Sementara itu, pasar obligasi negara cenderung variatif dengan kenaikan imbal hasil (yield) di empat Surat Berharga Negara (SBN) utama dan koreksi di empat lainnya. Melansir data Refintiv, SBN tenor 1 dan 3 tahun, serta 25 dan 30 tahun yield-nya menurun.
Namun, SBN tenor 5 hingga 25 tahun justru mengalami kenaikan yield. SBN tenor 10 tahun yang menjadi acuan pasar mencetak kenaikan imbal hasil sebesar 0,6 basis poin (bp) menjadi 6,496%. Artinya, aksi jual di surat utang seri ini lebih mendominasi.

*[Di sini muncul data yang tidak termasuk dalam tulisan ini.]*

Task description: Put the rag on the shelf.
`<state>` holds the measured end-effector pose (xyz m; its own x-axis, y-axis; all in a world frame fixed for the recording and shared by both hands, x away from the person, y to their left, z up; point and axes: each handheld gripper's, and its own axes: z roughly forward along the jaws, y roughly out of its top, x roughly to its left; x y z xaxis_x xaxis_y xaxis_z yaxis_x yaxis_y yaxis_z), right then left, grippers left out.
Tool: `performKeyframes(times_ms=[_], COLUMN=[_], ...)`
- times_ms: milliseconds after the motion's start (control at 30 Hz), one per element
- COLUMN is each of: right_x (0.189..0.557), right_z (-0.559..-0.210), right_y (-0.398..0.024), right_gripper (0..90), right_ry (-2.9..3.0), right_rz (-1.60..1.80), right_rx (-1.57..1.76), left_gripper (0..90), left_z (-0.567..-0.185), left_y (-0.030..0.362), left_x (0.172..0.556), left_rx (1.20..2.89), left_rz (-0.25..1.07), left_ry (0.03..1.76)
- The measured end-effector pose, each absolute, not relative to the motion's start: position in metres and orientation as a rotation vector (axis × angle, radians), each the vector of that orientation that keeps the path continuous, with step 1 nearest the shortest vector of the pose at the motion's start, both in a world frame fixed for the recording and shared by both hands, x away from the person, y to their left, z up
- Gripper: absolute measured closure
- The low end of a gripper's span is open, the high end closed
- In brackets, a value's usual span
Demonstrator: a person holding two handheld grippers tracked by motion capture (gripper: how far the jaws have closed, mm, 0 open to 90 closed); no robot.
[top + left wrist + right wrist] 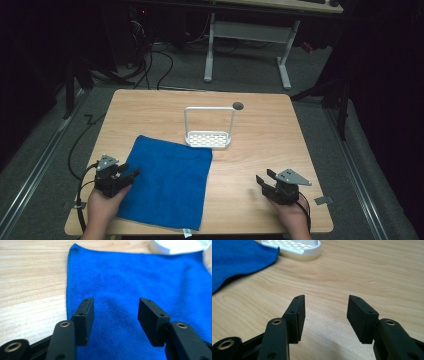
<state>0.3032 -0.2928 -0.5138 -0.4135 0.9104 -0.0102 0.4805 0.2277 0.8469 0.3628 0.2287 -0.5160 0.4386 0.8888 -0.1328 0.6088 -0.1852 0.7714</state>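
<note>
A blue cloth lies flat on the wooden table, reaching its front edge. My left gripper rests at the cloth's left edge, open, its jaws over the blue cloth with nothing between them. A white rack with a tall wire hoop and slotted base stands just beyond the cloth's far right corner. My right gripper sits near the front right of the table, open over bare wood. In the right gripper view the cloth and the rack's base lie ahead to the left.
A dark round hole marks the table near its far edge. Beyond the table stands a white desk frame on grey floor, with cables trailing at the left. A grey tag lies at the table's front right.
</note>
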Motion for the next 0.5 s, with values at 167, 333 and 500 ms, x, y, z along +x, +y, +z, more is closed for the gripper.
performKeyframes(times_ms=[167,333,500], right_x=[0.305,0.310,0.311], right_z=[-0.512,-0.512,-0.511], right_y=[-0.290,-0.289,-0.282], right_gripper=[49.0,48.9,52.0], right_ry=[1.989,1.999,2.029], right_rz=[1.080,1.071,1.083], right_rx=[1.254,1.268,1.247], left_gripper=[51.1,50.2,50.2], left_z=[-0.519,-0.518,-0.518], left_y=[0.226,0.228,0.232], left_x=[0.365,0.364,0.363], left_rx=[1.926,1.927,1.891], left_rz=[0.449,0.456,0.447], left_ry=[1.261,1.254,1.263])
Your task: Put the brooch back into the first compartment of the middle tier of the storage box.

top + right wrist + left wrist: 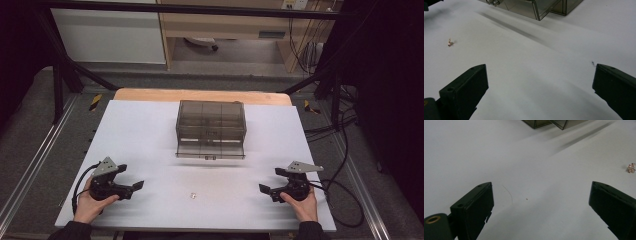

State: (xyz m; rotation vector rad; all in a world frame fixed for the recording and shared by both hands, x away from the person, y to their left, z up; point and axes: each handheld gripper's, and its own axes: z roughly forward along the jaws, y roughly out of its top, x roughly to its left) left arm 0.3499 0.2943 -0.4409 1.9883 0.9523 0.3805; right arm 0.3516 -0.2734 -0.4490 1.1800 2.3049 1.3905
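Earring (192,195) — tiny, light, likely slippery and easily bent — lies in front of the smoky plastic drawer box (211,127); left gripper (131,179) and right gripper (268,181) flank it, both released, calling for a fingertip pinch.

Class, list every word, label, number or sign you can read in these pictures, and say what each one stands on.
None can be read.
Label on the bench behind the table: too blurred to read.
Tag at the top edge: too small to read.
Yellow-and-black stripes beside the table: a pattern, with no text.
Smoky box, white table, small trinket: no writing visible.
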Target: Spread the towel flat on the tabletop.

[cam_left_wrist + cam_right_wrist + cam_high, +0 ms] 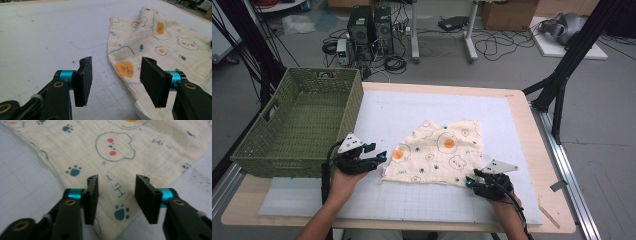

Hal ini terjadi di tengah kenaikan yield SBN di Amerika Serikat (AS) tenor 10 tahun yang melompat menjadi 1,97%, menjadi level tertinggi sejak November 2019. Padahal, pada akhir 2021, imbal hasil obligasi yang menjadi acuan pasar tersebut hanya di angka 1,51%.
Tingginya yield US Treasury secara teoritis memicu keluarnya dana asing (capital outflow) yang diparkir di pasar Indonesia, sehingga harga sebagian SBN tertekan. Berdasarkan data Direktorat Jenderal Pengelolaan Pembiayaan dan Risiko (DJPPR), sepanjang Januari terjadi capital outflow di pasar obligasi sebesar US$ 4 triliun.
Yield berlawanan arah dari harga, sehingga naiknya yield menunjukkan harga obligasi yang sedang melemah, demikian juga sebaliknya. Satuan penghitungan basis poin setara dengan 1/100 dari 1%.
Di pasar valuta asing, rupiah sukses menguat melawan dolar Amerika Serikat (AS). Melansir data dari Refinitiv, rupiah membuka perdagangan dengan menguat 0,1% ke Rp 14.380/US$. Sepanjang perdagangan rupiah tidak pernah masuk ke zona merah hingga berakhir di Rp 14.390/US$, atau menguat tipis 0,03% di penutupan pasar spot.
Meski penguatannya tipis, rupiah menjadi yang terbaik kedua di Asia kemarin. Hingga pukul 15:00 WIB, rupiah hanya kalah dari baht Thailand yang menguat 0,12%.